Band: 9

Experience: 7+ Years (Senior Leadership)

Team Size: 100+ Security Professionals (L1-L4)

Role Summary:

The Head of the Cyber Defense Center (CDC) is a high-impact senior leadership position responsible for the strategic governance, delivery, and technological transformation of global security operations. You will lead a multi-disciplinary organization of over 100 specialists across SOC, Incident Response, Threat Hunting, and Security Engineering. Your primary mission is to evolve traditional security operations into a high-velocity, "self-driving" CDC by integrating GenAI and autonomous agents. As the single point of accountability, you will ensure operational resilience, strict SLA adherence, and strategic alignment with the client's cybersecurity risk profile.

Responsibilities:

- Define and execute the long-term CDC vision and operating model, driving a multi-year roadmap focused on transitioning to an AI-augmented, autonomous SOC.

- Lead executive governance forums with client CISOs and Risk Officers, ensuring security operations align with evolving regulatory frameworks and business objectives.

- Own the global CDC performance framework, governing critical KPIs including Mean Time to Detect (MTTD), Mean Time to Respond (MTTR), false-positive reduction, and automation ROI.

- Oversee 24x7 mission-critical operations across specialized towers: SOC, Incident Response, Threat Intelligence, and Vulnerability Management.

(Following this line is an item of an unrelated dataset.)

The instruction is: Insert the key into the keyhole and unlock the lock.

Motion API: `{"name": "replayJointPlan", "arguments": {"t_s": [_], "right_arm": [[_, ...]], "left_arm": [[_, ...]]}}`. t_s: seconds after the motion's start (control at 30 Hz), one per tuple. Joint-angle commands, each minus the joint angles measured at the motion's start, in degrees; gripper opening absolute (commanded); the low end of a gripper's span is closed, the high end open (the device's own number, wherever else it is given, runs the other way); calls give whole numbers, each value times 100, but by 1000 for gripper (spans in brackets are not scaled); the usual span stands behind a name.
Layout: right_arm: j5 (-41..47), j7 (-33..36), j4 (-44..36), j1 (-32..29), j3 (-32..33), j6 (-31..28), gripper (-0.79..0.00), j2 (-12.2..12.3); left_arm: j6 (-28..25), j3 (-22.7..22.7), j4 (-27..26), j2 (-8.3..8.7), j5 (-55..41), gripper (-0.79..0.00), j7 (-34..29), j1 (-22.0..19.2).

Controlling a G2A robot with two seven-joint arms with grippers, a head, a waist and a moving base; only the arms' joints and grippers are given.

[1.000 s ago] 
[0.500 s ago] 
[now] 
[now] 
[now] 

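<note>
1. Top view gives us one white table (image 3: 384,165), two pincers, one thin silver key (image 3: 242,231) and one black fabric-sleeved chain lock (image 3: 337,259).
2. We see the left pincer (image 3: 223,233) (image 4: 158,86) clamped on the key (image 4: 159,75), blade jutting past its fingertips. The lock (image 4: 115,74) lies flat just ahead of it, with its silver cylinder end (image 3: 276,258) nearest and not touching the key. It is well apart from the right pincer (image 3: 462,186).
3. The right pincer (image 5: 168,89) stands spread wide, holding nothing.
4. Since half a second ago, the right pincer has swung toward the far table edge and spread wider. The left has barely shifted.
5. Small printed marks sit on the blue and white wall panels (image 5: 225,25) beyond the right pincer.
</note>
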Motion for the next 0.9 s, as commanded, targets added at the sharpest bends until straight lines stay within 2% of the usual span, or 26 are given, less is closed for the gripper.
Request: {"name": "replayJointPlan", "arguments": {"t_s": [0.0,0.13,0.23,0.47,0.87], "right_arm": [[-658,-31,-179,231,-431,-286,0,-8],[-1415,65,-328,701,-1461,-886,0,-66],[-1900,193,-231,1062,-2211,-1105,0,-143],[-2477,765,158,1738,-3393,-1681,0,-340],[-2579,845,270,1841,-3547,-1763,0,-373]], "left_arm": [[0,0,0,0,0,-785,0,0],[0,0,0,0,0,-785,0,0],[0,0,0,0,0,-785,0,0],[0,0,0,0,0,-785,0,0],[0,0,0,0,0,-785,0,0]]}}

- Direct the response to major security incidents, providing senior leadership during crisis management, Root Cause Analysis (RCA), and post-incident remediation.

- Lead and scale a multi-tier talent ecosystem (L1-L4), including Analysts, Engineers, SMEs, and dedicated GenAI/Automation Engineers.

- Drive the technological optimization of the Microsoft Security stack, specifically Microsoft Sentinel, Defender XDR, Azure Logic Apps, and Security Copilot.

- Oversee the development and tuning of detection content to ensure maximum telemetry coverage and efficacy across SIEM, SOAR, EDR, and DLP ecosystems.

- Manage high-level stakeholder engagement with IT Operations, Infrastructure leaders, and Client Executive Leadership to synchronize security efforts with broader IT delivery.

- Preside over Monthly and Quarterly Business Reviews (MBRs/QBRs), delivering deep insights into the global threat landscape, operational maturity, and transformation progress.

- Foster a culture of continuous service improvement (CSI), utilizing data-driven insights to refine security engineering and incident management workflows.

- Lead talent development initiatives, including cross-skilling programs and the cultivation of a leadership pipeline to ensure long-term organizational stability.

Technical Requirements:

- Proven experience (7+ years in senior leadership) managing large-scale (100+) security operations teams within an enterprise or MSSP environment.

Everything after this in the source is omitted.